→ RECORDS FOR PROCESSING:

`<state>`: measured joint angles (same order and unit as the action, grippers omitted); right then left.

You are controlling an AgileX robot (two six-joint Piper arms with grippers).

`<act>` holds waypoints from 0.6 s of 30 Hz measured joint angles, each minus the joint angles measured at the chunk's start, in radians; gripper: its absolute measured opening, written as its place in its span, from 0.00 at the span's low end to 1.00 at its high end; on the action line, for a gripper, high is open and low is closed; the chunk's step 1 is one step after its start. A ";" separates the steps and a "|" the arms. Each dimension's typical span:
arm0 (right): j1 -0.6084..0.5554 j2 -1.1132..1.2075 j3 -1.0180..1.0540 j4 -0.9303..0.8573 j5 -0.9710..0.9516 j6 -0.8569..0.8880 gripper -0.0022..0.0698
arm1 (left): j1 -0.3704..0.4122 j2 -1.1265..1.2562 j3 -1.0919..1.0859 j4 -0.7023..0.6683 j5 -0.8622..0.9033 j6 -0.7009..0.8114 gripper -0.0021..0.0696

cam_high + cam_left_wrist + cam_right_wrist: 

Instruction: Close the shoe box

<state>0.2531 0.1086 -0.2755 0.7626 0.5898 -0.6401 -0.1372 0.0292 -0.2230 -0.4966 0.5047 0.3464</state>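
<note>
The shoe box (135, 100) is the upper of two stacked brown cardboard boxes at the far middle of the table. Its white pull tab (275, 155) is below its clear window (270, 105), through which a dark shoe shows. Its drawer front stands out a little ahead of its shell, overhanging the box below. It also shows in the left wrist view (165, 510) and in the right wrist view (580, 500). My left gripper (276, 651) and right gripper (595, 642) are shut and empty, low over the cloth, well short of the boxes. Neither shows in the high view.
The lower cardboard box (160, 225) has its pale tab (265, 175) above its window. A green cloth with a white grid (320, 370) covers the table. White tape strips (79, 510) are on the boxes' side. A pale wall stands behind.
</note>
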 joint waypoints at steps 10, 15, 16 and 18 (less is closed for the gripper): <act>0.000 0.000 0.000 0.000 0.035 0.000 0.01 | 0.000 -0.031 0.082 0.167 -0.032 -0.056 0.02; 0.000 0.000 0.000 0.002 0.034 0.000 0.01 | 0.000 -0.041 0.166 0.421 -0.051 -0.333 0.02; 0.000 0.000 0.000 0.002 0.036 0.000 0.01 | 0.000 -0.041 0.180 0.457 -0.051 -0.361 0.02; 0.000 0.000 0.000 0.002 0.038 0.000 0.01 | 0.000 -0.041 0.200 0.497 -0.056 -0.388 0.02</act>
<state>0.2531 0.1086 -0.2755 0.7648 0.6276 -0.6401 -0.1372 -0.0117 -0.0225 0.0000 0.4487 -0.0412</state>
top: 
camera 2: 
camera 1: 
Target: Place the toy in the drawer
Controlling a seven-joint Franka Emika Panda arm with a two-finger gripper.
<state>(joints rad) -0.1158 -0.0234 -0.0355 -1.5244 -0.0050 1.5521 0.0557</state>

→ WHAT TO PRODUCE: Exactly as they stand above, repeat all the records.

→ EXERCISE SOLUTION:
`<state>`: measured joint angles (same order and unit as the action, grippers omitted); right then left.

You are controlling an AgileX robot (two six-joint Piper arms with grippers).

`<act>` holds waypoints from 0.6 s of 30 Hz measured joint angles, each minus the joint angles measured at the chunk's start, in radians; gripper: its absolute measured opening, written as its place in its span, from 0.00 at the span's low end to 1.00 at its high end; on the action line, for a gripper, high is open and low is closed; the chunk's step 1 is one step after its start. A ";" separates the steps and a "|" the arms. Each dimension's typical span:
arm0 (right): j1 -0.6084..0.5554 j2 -1.1132..1.2075 j3 -1.0180..1.0540 j4 -0.9303..0.8573 j5 -0.9710..0.9516 j6 -0.8569..0.8880 gripper -0.0022..0.0698
arm1 (left): j1 -0.3704..0.4122 j2 -1.1265..1.2562 j3 -1.0919..1.0859 j4 -0.7023..0.6683 j5 -0.8622..0.9033 j6 -0.7009..0.8114 gripper -0.0021..0.0696

cam_high + cam_left_wrist + cam_right_wrist: 

Instruction: Close the shoe box

<state>0.2531 0.1086 -0.2755 0.7626 0.5898 -0.6401 -0.1372 0.0292 -0.2230 -0.4966 0.5047 0.3464</state>
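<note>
The shoe box (135, 100) is the upper of two stacked brown cardboard boxes at the far middle of the table. Its white pull tab (275, 155) is below its clear window (270, 105), through which a dark shoe shows. Its drawer front stands out a little ahead of its shell, overhanging the box below. It also shows in the left wrist view (165, 510) and in the right wrist view (580, 500). My left gripper (276, 651) and right gripper (595, 642) are shut and empty, low over the cloth, well short of the boxes. Neither shows in the high view.
The lower cardboard box (160, 225) has its pale tab (265, 175) above its window. A green cloth with a white grid (320, 370) covers the table. White tape strips (79, 510) are on the boxes' side. A pale wall stands behind.
</note>
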 joint waypoints at steps 10, 15, 16 and 18 (less is closed for the gripper): <act>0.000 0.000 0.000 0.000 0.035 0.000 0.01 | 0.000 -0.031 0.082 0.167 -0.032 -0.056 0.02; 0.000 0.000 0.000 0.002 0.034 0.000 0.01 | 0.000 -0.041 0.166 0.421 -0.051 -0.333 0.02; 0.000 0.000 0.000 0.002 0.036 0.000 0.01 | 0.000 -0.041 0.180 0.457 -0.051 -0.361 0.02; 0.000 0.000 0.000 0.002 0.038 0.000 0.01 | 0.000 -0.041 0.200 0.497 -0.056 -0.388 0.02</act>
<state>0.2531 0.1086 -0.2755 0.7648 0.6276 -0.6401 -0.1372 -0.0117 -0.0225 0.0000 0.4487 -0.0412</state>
top: 
camera 2: 
camera 1: 
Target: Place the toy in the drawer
Controlling a seven-joint Franka Emika Panda arm with a two-finger gripper.
<state>(joints rad) -0.1158 -0.0234 -0.0355 -1.5244 -0.0050 1.5521 0.0557</state>

The answer to this exercise has been fully stated.